Caller 1: I just wanted to ask if I could borrow your brilliant play on words about how fish that are farmed are deficient when describing the difference between the nutrients in farmed fish being deficient compared to those that are out in the ocean. I thought that was really clever and my compliments to you on that.

Sarah: Thank you.

Caller 1: And thank you for the wonderful concept.

Sarah: That's my question.

Caller 1: Okay, my question for Dr. Pete is based on a conversation I had with a friend who said that he has difficulty digesting fats because of hereditary gallbladder difficulties. So I hope this is in line with the topic in that the question that I have for you is are there any available enzymes, supplements, herbs that would help in the digestion of fats where somebody has... apparently a difficulty in properly digesting those, something that would aid in that digestion and better metabolize the fats, basically has difficulty in eating meat, red meats, pork, etc., not so much with fish or poultry, but still a bit of a difficulty in anything in that realm.

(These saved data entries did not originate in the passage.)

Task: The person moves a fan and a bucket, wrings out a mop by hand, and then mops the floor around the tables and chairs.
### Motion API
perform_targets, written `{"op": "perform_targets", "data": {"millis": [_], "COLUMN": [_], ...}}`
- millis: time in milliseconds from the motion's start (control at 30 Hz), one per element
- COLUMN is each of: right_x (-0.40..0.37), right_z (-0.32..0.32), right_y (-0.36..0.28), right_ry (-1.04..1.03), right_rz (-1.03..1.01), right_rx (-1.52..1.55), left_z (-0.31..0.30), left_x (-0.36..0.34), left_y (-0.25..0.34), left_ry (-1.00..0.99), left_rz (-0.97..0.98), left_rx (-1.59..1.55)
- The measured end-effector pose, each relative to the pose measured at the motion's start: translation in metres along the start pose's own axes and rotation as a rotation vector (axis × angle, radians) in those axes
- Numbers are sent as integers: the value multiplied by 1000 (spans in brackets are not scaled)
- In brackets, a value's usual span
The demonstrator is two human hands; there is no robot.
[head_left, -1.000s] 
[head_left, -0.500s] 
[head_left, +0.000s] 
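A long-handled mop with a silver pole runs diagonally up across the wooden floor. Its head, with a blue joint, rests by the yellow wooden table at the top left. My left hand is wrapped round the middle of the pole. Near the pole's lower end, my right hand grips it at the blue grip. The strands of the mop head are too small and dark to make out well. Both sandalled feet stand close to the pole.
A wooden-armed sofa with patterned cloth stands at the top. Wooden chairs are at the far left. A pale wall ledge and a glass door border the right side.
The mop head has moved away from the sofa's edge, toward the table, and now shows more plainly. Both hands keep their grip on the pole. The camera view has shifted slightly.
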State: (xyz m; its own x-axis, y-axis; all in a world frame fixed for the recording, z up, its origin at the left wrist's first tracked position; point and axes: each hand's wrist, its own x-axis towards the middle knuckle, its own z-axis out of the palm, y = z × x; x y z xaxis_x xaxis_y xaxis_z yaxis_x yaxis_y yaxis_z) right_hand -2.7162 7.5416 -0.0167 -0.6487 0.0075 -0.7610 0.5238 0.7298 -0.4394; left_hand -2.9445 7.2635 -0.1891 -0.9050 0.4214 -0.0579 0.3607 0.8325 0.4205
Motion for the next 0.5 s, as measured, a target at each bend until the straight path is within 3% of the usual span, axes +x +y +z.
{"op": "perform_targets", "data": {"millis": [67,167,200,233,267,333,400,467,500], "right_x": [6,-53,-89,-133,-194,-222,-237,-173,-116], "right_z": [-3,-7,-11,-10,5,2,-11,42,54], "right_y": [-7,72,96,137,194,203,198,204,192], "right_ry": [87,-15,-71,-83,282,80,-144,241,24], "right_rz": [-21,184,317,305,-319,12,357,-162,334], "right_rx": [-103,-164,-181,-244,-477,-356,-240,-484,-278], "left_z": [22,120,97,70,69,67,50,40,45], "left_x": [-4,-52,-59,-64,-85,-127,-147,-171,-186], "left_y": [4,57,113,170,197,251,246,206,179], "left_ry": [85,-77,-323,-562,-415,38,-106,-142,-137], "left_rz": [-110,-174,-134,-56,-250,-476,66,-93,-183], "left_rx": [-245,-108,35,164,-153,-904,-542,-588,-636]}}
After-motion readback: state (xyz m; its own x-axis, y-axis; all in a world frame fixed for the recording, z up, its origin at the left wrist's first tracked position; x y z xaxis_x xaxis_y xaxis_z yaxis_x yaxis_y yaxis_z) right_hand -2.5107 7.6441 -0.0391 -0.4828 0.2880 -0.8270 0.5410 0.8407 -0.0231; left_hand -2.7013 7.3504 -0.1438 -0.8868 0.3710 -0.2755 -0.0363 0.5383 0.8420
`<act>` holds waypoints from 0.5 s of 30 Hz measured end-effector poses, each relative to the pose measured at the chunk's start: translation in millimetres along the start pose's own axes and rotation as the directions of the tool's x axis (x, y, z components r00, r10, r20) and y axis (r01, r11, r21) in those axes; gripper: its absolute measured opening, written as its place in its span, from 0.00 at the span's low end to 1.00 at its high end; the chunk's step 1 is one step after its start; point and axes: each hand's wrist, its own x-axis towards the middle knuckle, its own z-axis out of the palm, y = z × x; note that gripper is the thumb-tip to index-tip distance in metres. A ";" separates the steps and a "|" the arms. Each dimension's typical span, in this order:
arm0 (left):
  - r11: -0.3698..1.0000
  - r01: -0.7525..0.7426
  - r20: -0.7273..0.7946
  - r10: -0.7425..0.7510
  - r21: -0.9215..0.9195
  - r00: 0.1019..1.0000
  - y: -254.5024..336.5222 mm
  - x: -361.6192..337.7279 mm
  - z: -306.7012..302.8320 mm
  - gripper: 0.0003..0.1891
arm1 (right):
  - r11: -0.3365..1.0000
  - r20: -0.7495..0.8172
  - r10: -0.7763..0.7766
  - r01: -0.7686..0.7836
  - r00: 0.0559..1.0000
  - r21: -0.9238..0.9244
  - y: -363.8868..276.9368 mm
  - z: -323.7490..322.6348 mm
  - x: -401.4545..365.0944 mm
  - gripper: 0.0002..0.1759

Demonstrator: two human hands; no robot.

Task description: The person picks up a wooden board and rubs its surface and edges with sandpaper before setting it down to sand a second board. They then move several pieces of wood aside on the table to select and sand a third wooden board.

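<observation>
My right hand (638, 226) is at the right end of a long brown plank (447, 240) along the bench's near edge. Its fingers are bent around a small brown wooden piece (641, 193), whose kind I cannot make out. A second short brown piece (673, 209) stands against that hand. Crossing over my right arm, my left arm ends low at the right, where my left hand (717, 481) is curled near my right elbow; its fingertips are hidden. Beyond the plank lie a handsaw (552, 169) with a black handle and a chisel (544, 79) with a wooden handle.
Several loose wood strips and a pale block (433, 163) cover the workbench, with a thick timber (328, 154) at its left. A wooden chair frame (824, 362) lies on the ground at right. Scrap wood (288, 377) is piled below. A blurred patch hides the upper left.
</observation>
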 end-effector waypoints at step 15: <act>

Ray Peat: There's a great tendency of hypothyroid people to have gallbladder disease and trouble... digesting fats and the best thing to do for gallbladder disease is to improve your thyroid function and avoiding unsaturated fats in all forms is very important for the thyroid function. The myth tells us that the only difference between the unsaturated and saturated fatty acids is their shape. And they claim that that has to do with the mobility of the fat in membranes and so on.

Ray Peat: But really the absolute difference between saturated and unsaturated is the way they bind to proteins. And since the basic framework of the cell is protein, the saturated fats bind properly. to the proteins and the unsaturated fats don't bind the same and bind to other proteins that they shouldn't bind to. And the protein that transports the thyroid hormone happens to, it has sites that associate with the double bonds in the thyroid hormone molecule.

Ray Peat: And the unsaturated fats bind to those same......sites on the transport protein so that the protein can't carry thyroid. It carries unsaturated fats instead. And so the...

Caller 1: Well, that's interesting to know. Maybe what I could suggest to him is that he'd look into what might be a cascading difficulty that originates in the thyroid and maybe prevents the... Am I understanding correctly that it prevents the... gallbladder from maybe properly producing enzymes necessary in that metabolism of fats?

Ray Peat: Right.

Caller 1: Okay, well, hey, and I can hear you a lot better, so whatever you did, keep doing it, man, and y'all stay warm and appreciate all the information that you bring to the air, all of you.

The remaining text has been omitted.